Team spirit to the fore in Canada

Caddie's Role: The seventh Presidents Cup, the rest of the world's version of the Ryder Cup, got under way in Montreal, Canada…

Caddie's Role:The seventh Presidents Cup, the rest of the world's version of the Ryder Cup, got under way in Montreal, Canada, last week under the guise of an act of patriotism for 'the united states of the rest of the world' against the mighty USA.

I have never competed as a caddie in the Ryder Cup but I have been involved with a number of Presidents Cups so I cannot compare the intensity of the events. But caddies who have worked at both tell me last week's challenge was more like the first round of an average tour event. The Ryder Cup, most admitted, was constantly like the back nine of a major.

Without downgrading last week's event, it seems like it has a long way to go to match the emotion the European challenge arouses. Montreal was the "home" venue for the international team.

Unofficially, home venues for the Ryder Cup are set up the way the hosts like them - the aim being to suit the home players.

READ MORE

For example, when the competition is played in Europe, the rough might be thicker where the longer hitters are likely to land their drives; it's an attempt to Tigerproof holes.

At the Royal Montreal club in Quebec, the oldest club in North America, the course was not set up specifically for the international team. Not that it is any great surprise but French is the predominant language you hear in eastern Canada.

So you may hear something like "Trouvez le trou!" as your putt careers toward the hole, and for many of the International players such support is not what they immediately identify with.

Naturally you could gauge what was happening on the course by the level of cheering, but the Québecois were a respectful crowd who cheered good golf no matter what side it came from.

There are a couple of obvious reasons for the lack of passion for such an event.
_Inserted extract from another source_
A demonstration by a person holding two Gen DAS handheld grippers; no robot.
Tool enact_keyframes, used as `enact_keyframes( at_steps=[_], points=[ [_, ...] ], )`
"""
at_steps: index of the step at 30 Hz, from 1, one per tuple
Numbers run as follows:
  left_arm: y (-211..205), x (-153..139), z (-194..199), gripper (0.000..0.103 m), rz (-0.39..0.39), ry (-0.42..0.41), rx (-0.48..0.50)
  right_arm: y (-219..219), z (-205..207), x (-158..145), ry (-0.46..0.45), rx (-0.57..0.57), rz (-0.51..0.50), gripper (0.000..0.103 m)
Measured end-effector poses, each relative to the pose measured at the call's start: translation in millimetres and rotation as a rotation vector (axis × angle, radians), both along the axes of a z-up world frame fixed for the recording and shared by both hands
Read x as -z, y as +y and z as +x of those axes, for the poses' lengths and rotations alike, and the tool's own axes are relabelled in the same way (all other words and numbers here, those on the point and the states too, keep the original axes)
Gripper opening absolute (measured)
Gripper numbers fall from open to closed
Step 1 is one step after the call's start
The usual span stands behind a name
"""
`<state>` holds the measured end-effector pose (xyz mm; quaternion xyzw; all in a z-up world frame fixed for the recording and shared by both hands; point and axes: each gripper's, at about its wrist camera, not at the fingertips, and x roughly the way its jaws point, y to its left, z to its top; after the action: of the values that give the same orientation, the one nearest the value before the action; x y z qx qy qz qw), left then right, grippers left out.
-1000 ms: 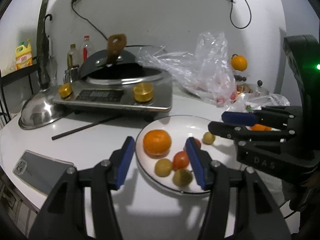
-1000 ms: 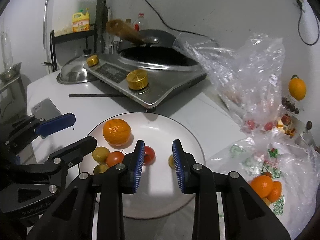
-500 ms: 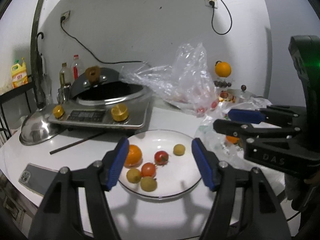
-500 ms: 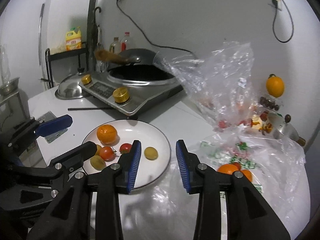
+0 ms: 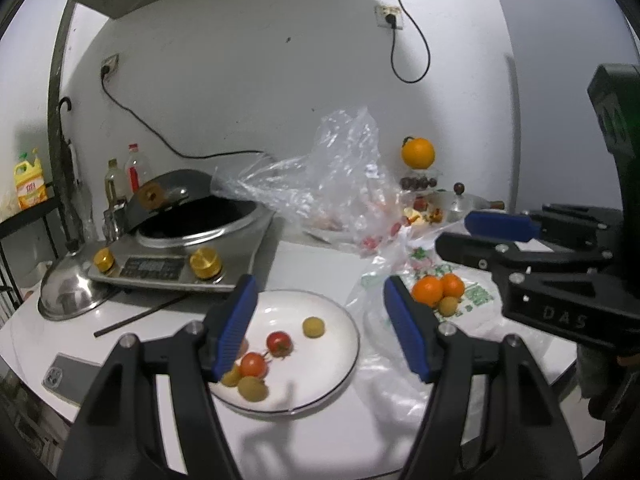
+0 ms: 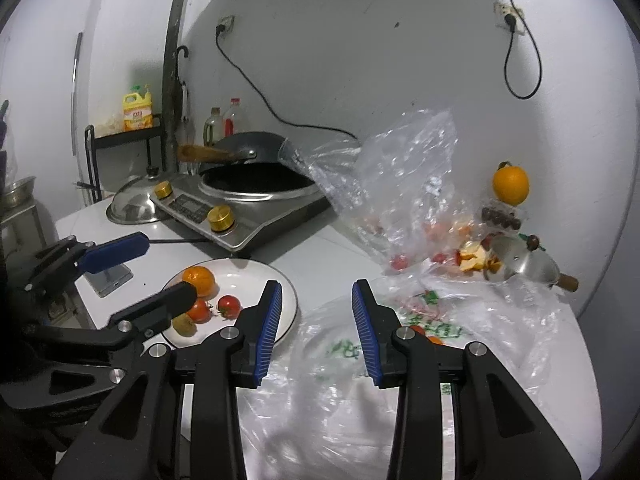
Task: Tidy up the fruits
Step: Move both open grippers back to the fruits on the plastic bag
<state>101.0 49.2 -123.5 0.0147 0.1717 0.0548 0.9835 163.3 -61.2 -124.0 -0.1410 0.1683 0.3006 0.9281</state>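
Your left gripper (image 5: 316,328) is spread wide and holds nothing; it hangs above the white plate (image 5: 340,360), touching no fruit. Your right gripper (image 6: 316,320) is open a moderate way, also empty, poised over the near edge of the printed plastic bag (image 6: 400,360), its left finger in front of the plate's rim. Both tools point forward and slightly down, side by side. Compared with a second ago, both have pulled back and up, so plate and fruit look smaller, and the right one's fingers stand wider apart. On the plate lie two tomatoes (image 5: 266,354), small yellow-green fruits (image 5: 313,327) and an orange (image 6: 199,279). More oranges (image 5: 438,290) sit on the bag just right of the plate. Farther back stands the cooker (image 5: 188,252).
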Motion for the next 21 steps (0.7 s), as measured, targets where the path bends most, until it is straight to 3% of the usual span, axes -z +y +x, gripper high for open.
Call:
enact_keyframes(
  at_steps=[13, 17, 21],
  points=[
    [-30.2, -16.4, 12.7, 0.068, -0.009, -0.034, 0.017, -40.1, -1.0, -15.3, -0.052, 0.026, 0.034, 0.042],
    [-34.3, -19.4, 17.8, 0.077, -0.023, -0.049, 0.016, -48.2, 1.8, -16.8, -0.059, 0.032, 0.039, 0.047],
    [-40.1, -23.4, 24.5, 0.078, -0.026, -0.062, 0.024, -57.5, 7.0, -19.2, -0.067, 0.042, 0.044, 0.047]
  ],
)
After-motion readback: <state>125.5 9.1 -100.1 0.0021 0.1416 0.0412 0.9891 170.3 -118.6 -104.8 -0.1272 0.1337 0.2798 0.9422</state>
How do you unite Canada, Australia, Fiji, Argentina and South Africa as a homogeneous group? How do you get such a team to play for an icon of the game, Gary Player from South Africa? It is probably easier for the Americans to rally around a compatriot and legend of the game, Jack Nicklaus.

Any comments I heard from the American victors was that they were playing for Jack.

Despite most of us caddies not really relishing the idea of a week of compromise for 11 other players and not just the one, it was a really enjoyable week. It is the first year that players and caddies stayed in the same hotel and travelled to the course each day as a team. The trip to the course was as much a vehicle of spirit building as transportation.

Traditionally in North America each player travels individually to the course daily so the social nature of shared transport gave all of us an insight into people we had previously only known from the golf course.

Getting 24 players and caddies to board a bus on time was a shock to the players' systems; they are used to taking off when it suits them, not when it suits others, least of all caddies.

With the trip taking 40 minutes we had plenty of time for banter. Gary Player, the team captain, sat at the front of the bus and stood up to tell a few jokes as we cut through the rush-hour traffic of a Tuesday morning in Montreal. We arrived at the course amid laughter and chat such as I have never heard among a group of traditionally isolated people.

There were huge crowds awaiting the first day's practice. This was the biggest sporting event to be staged in Canada since the Winter Olympics.

When we arrived at the picturesque Royal Montreal course with its autumnal foliage of red and gold there was definitely a sense of occasion. Not only were the autumn views appealing, the spectators got to eat sweet, red apples plucked from trees that surrounded the eighth fairway.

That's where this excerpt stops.